Tuesday, February 24, 2009
Caffeine & Coffee : Health Benefits
So, is coffee good for you? Or is it bad for you?
How about decaf?
It seems that there are mixed messages out there, about health effects from things such as coffee or caffeine.
What does the evidence tell us?
The evidence base is extremely compelling --
Here is a link to a study by Lopez-Garcia et al. from Annals of Internal Medicine in 2008, involving over 100 000 people, over 18 years of follow-up. Such massive studies with long follow-up time are incredibly informative:
In the study, it shows clearly that coffee drinkers have lower overall mortality rates, mainly due to a reduction in rates of cardiovascular disease. It showed a modest reduction in mortality rates associated with decaffeinated coffee as well. The authors conclude that the potential health benefits from coffee are due to components in the coffee other than caffeine.
The graph on the top is copied from the paper, and summarizes the results from the study. You can click on the graph to expand it. Actually, the data as presented on the graph suggests that people are healthier who have 2-3 cups of coffee per day, compared to those who have just 1.
Perhaps the less desirable effects from just a single cup per day are due to the more pronounced "jolt" of caffeine that would happen in a person who is not used to drinking as much coffee. Perhaps this effect would offset the health benefit, at low doses. At higher doses, the body may become more tolerant to caffeine's anxiogenic effects.
Unfortunately, this study did not look at mental health effects from drinking coffee, or from caffeine intake.
In another large epidemiological study of over 1400 people followed over 21 years, it was found that those who consumed coffee in mid-life had a substantially lower risk of developing dementia. This association was true after adjustment for demographic differences, lifestyle, and vascular disease.
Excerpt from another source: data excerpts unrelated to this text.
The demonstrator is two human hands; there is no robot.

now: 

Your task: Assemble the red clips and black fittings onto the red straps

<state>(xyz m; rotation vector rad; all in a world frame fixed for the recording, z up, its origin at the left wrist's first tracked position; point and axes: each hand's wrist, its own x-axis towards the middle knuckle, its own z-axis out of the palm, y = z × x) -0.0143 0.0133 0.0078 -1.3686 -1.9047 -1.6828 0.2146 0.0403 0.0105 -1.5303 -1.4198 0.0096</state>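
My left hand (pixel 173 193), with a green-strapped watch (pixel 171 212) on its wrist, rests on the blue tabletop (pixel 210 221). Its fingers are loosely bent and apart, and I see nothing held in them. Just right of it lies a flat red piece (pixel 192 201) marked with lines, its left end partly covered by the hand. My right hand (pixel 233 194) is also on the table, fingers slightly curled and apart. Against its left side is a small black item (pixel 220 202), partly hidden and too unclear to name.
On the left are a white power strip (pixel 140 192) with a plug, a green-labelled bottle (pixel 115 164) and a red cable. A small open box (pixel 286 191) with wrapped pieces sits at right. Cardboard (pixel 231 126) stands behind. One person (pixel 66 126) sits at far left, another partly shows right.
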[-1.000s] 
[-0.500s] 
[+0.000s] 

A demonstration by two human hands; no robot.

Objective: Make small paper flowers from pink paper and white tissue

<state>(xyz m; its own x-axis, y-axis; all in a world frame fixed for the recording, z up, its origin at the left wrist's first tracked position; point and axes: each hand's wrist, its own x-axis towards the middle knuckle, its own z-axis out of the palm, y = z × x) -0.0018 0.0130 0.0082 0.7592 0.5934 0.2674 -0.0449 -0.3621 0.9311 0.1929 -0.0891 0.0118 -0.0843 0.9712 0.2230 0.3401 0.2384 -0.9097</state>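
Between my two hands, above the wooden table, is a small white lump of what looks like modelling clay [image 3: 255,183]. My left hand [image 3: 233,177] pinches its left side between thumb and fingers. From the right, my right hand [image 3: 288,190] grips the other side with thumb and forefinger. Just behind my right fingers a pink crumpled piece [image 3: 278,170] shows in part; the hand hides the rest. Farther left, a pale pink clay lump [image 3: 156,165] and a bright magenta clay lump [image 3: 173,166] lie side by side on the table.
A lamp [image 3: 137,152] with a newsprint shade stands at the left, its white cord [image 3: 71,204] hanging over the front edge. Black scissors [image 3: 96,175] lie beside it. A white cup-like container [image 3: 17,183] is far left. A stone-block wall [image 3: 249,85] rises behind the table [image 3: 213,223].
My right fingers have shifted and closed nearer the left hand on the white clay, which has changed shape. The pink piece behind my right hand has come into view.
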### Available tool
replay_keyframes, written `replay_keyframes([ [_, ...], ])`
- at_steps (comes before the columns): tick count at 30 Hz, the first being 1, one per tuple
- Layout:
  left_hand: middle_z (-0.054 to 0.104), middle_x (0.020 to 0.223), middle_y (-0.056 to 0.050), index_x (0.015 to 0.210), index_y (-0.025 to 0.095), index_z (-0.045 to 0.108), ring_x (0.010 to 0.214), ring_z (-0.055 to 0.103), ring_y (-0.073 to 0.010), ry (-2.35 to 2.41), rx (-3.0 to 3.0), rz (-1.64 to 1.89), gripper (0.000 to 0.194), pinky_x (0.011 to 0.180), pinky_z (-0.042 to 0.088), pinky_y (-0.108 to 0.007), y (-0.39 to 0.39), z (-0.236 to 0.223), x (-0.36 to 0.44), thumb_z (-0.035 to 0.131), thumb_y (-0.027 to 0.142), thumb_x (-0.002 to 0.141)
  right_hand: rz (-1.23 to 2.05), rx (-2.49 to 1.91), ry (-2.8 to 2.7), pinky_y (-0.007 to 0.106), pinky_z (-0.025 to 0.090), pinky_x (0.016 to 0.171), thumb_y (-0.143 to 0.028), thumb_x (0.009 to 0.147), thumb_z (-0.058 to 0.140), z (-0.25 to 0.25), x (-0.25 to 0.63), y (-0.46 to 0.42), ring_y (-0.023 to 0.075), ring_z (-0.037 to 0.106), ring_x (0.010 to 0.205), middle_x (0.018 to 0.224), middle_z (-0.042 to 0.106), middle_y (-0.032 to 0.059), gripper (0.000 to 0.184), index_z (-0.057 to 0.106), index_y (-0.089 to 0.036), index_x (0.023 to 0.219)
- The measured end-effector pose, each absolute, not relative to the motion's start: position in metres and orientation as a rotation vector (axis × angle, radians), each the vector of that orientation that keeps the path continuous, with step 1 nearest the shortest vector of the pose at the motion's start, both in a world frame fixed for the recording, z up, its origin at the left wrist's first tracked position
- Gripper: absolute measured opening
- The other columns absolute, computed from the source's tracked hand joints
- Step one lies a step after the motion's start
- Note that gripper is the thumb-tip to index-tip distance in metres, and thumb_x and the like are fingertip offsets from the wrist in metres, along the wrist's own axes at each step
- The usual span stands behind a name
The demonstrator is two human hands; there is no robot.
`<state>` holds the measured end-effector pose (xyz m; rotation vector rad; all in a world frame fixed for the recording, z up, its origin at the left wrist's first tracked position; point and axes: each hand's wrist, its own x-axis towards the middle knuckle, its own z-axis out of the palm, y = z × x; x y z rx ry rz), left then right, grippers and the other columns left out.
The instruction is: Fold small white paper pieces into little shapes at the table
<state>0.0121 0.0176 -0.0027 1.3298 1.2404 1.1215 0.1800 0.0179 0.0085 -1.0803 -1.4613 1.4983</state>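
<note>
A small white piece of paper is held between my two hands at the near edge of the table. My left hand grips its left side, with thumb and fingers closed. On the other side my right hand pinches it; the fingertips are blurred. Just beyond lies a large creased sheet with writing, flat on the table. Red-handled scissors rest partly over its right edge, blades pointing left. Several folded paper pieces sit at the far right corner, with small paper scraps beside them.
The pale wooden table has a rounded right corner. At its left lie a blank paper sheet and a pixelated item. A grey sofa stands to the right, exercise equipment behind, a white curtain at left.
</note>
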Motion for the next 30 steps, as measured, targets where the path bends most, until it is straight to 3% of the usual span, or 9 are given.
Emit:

This case-control study from Archives of Neurology in 2007 showed an inverse association between coffee intake and development of Parkinson disease (i.e. this relationship suggests that coffee could protect the brain from disease such as Parkinson's). However, smaller case-control studies such as this one are much weaker than the large prospective studies cited above:
The following 2008 article from Sleep Medicine Reviews presents a more cautionary account of caffeine's effects, particularly with respect to causing a dependence phenomenon, and to disrupting sleep quality. However, a lot of the data cited in this article is absurd, such as showing that a dose of caffeine immediately before sleep causes sleep disruption! Bedtime doses of coffee are not a realistic reflection of most people's caffeine intake!
Here's an interesting reference to an article showing that the tendency for caffeine to cause sleep disturbance is a heritable trait. That is, some people might be vulnerable to caffeine-induced insomnia, whereas others could sleep well regardless of their caffeine intake:
Here's a case report of a person with schizoaffective disorder improving upon discontinuing heavy caffeine intake:
In summary, it appears that coffee drinking is not harmful. In most cases, it may in fact be good for you. However, pregnant women should minimize their use of coffee. For some people, caffeine may cause or exacerbate anxiety or insomnia, especially at higher doses.